→ TASK REQUIREMENTS
Please report every line from the material that contains the word "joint".

→ DATA SECTION

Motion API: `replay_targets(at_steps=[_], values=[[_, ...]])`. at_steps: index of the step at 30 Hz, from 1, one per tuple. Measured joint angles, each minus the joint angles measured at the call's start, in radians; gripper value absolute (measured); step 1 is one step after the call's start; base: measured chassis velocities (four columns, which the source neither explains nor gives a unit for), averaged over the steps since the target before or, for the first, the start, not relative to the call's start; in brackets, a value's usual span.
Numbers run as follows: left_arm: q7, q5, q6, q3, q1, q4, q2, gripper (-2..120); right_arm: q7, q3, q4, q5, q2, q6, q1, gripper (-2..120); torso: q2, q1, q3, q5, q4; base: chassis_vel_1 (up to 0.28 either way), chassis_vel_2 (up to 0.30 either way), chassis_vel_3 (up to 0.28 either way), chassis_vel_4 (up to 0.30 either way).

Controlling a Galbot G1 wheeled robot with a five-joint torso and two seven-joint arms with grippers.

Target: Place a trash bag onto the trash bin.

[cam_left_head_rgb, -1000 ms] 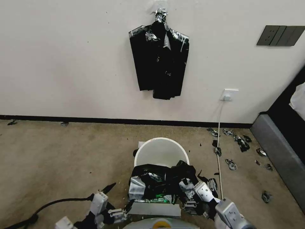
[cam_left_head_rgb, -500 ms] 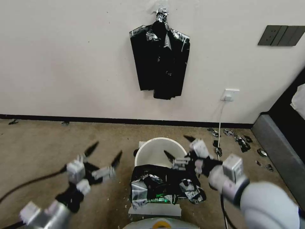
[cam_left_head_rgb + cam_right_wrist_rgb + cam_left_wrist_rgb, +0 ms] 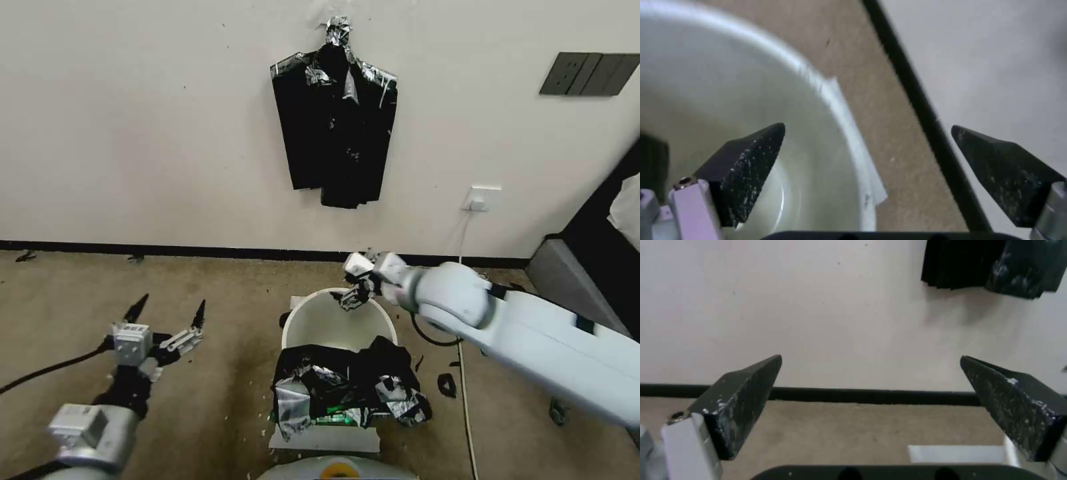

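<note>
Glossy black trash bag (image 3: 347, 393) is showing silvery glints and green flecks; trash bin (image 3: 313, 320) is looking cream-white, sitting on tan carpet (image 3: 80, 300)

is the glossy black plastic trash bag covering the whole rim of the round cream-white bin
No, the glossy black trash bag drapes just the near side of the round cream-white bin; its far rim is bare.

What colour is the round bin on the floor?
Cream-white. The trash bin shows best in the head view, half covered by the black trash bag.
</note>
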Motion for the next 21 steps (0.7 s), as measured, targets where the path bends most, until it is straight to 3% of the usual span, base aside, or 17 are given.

→ SOLUTION TO THE EXERCISE
Motion API: `replay_targets(at_steps=[_], values=[[_, ...]])`. at_steps: index of the step at 30 Hz, from 1, one per tuple. Measured joint angles, each minus the joint angles measured at the call's start, in radians; gripper value absolute (measured); step 1 is one step after the call's start; base: measured chassis velocities (four columns, which the source neither explains nor gives a unit for), averaged over the steps since the target before or, for the first, the start, not relative to the call's start; in brackets, a value's usual span.
Controlling a Galbot G1 wheeled robot with a five-joint torso and two seven-joint arms with grippers.

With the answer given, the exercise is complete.